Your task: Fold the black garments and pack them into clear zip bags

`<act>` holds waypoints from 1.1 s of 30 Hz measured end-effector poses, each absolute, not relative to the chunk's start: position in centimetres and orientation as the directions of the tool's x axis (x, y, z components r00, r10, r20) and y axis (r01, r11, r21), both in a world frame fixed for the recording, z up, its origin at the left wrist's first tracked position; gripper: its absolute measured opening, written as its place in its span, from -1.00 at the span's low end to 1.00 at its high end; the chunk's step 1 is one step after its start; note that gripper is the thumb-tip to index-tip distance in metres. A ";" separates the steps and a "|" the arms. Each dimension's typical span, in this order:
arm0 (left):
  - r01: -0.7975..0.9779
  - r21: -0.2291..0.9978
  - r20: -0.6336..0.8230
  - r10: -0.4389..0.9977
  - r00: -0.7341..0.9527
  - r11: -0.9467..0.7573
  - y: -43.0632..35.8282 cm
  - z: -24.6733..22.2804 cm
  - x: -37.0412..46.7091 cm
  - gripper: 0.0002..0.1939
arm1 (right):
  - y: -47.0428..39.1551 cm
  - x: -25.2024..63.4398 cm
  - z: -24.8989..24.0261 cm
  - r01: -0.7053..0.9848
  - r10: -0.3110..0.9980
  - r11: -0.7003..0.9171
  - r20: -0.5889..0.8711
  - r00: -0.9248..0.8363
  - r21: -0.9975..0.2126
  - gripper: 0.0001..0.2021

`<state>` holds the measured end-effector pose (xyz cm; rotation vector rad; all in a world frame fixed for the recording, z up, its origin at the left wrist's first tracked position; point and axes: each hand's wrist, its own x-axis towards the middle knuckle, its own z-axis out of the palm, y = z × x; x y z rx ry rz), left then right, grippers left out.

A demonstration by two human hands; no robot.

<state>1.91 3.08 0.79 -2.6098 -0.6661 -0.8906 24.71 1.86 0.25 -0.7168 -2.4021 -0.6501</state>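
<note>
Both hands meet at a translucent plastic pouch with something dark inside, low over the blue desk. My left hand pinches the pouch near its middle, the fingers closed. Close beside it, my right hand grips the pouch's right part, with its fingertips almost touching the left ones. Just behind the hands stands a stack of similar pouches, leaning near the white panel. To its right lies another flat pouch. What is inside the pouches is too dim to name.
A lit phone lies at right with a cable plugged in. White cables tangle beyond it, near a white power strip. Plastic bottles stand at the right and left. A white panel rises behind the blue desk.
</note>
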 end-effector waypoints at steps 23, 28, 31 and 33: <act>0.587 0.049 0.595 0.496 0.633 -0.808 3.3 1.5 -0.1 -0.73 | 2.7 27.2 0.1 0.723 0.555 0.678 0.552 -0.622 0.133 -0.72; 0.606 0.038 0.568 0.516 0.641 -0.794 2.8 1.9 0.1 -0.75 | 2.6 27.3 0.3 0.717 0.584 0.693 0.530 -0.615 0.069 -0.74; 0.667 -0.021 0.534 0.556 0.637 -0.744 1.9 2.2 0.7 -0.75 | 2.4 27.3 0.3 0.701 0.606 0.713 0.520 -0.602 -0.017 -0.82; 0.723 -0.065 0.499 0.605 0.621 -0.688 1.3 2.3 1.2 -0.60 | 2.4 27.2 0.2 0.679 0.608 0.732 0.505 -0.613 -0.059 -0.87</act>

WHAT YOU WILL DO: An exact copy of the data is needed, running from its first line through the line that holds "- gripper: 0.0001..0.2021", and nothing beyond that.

TASK RESPONSE:
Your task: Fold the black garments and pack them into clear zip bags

`<act>` holds waypoints from 1.1 s of 30 Hz measured end-effector poses, each absolute, not relative to the chunk's start: position in centimetres and orientation as the directions of the tool's x axis (x, y, z components r00, r10, r20) and y axis (r01, r11, r21), both in a world frame fixed for the recording, z up, its origin at the left wrist's first tracked position; gripper: its absolute measured opening, written as its place in its span, from -1.00 at the span's low end to 1.00 at its high end; the chunk's step 1 is one step after its start; note that gripper is the thumb-tip to index-tip distance in metres. A ";" separates the steps and a "|" the arms. Each dimension's typical span, in this order:
arm0 (left):
  - r01: -0.7975..0.9779
  - r21: -0.2291..0.9978
  - r20: -0.6336..0.8230
  - r10: -0.4389..0.9977
  - r00: -0.7341..0.9527
  - r11: -0.9467..0.7573
  - y: -43.0632..35.8282 cm
  - z: -24.6733..22.2804 cm
  - x: -37.0412..46.7091 cm
  - gripper: 0.0002..0.1939
arm1 (right):
  - y: -47.0428..39.1551 cm
  - x: -25.2024..63.4398 cm
  - z: -24.8989..24.0261 cm
  - r01: -0.7053..0.9848
  - r10: -0.3110..0.9980
  - r11: -0.7003..0.9171
  - r20: -0.5889..0.8711
  - r00: -0.9248..0.8363
  - r21: -0.9975..0.2126
  - gripper: 0.0001..0.2021

This is the complete output for the exercise.